У премьера зажглись глаза. Его лицо, ещё мгновение назад суровое и утомлённое, посветлело.
– О-о, это отличная идея! – сказал он, не скрывая довольной улыбки. – Подумайте только! Мы могли бы получить решения всех глобальных проблем, и при этом – без дополнительных расходов бюджета. Это ведь прямой контакт цивилизаций!
Остальные министры тут же оживились. Кто-то уже представлял, как «их» ведомство получает прорывные технологии; кто-то мысленно чертил новые бюджеты, гранты, пресс-конференции. Воображение чиновников быстро наполнилось светлыми видениями: автоматические фермы без голода, города без пробок, медицина без болезней.
Но глава Академии оставался мрачен. Он тихо покашлял, потом ещё раз, глухо, будто отгоняя иллюзии:
– Кхе-кхе… Коллеги, вы забываете, что расстояние между нами и этой звездой – почти полторы тысячи световых лет. Наш сигнал будет идти туда столько же. И ответ – столько же обратно. Его получат те, кто будет жить на Земле через три тысячи лет… если здесь ещё кто-то останется.
Он обвёл зал спокойным, тяжёлым взглядом.
– Хочу напомнить, что телескоп Kepler зафиксировал прошлое. Мы видим то, что происходило полторы тысячи лет назад. Сейчас там может быть уже совсем иная картина. Звезда могла погаснуть… или, напротив, цивилизация, построившая сферу, могла давно исчезнуть.
Премьер медленно опустился в кресло, будто кто-то потушил в нём внутренний свет.

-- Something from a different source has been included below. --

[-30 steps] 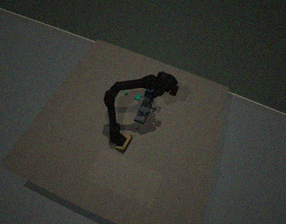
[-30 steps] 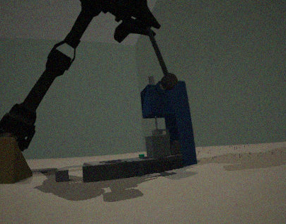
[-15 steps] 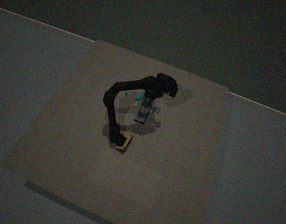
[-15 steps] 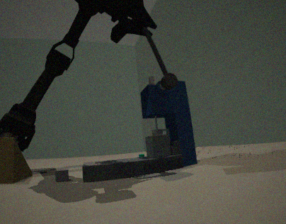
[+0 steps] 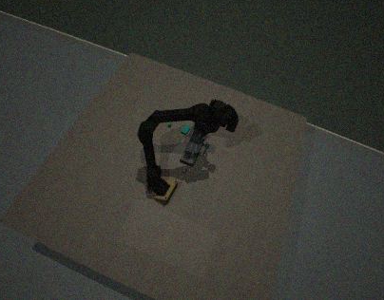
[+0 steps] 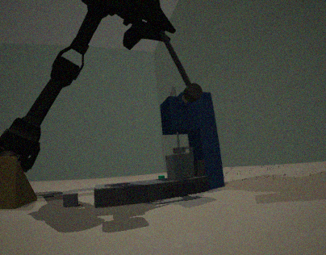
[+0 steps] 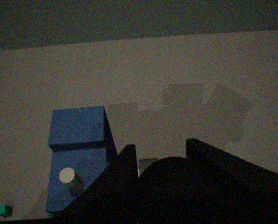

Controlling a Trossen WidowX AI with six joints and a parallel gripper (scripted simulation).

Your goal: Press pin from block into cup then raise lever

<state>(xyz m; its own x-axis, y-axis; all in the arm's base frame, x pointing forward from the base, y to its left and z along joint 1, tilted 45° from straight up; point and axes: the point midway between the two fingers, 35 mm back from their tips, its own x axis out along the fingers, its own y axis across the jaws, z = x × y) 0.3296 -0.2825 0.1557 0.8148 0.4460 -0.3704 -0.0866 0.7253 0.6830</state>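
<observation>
My hand [image 6: 148,36] [image 7: 160,149] is closed partway around the upper end of the lever [image 6: 178,63], which slants up from the blue press [image 6: 215,144] [image 7: 77,125]. Below, the grey block [image 6: 179,166] sits upright on the dark press bed [image 6: 134,193], under the thin punch [image 6: 178,139]. I can't make out its exact alignment.

The blue press frame [image 6: 203,144] [image 7: 77,127] blocks passage directly behind the block [image 6: 179,167].

It looks like a workshop or lab bench: a blue lever press [image 6: 202,140] [image 7: 77,127] stands right of a robot arm [image 6: 87,28] [image 5: 174,116], before plain walls.
</observation>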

– А-а-а… – протянул он разочарованно. – Так что это нам даёт?..
Зал замер. Только часы на стене продолжали отсчитывать секунды, не обращая внимания на то, что человечество только что приподняло завесу вечности – и тут же её уронило.
Тут голос подал министр обороны – широкоплечий мужчина с тяжелым подбородком, густыми, как сталь, бровями и лицом, которое будто никогда не знало улыбки. Его китель сидел безукоризненно, на лацкане поблескивал орден, а пальцы привычно постукивали по столу – отрывисто, с тем ритмом, в котором чувствовалась армейская выучка. Он привык мыслить категориями угроз, численного превосходства и вероятностей выживания.
– Мне кажется, – произнёс он, понизив голос и глядя прямо на академика, – вы упускаете одну угрозу. Нельзя сбрасывать со счетов, что разум не обязательно предполагает гуманность и сотрудничество. Это может быть и агрессивная цивилизация. Мы пошлём им сигнал дружбы, а через три тысячи лет нам на головы посыплются не цветы, а атомные бомбы. Или что-то ещё пострашнее… в смысле оружия истребления. Сумеем ли мы противостоять существам, которые способны осваивать одну пятую энергии своего солнца?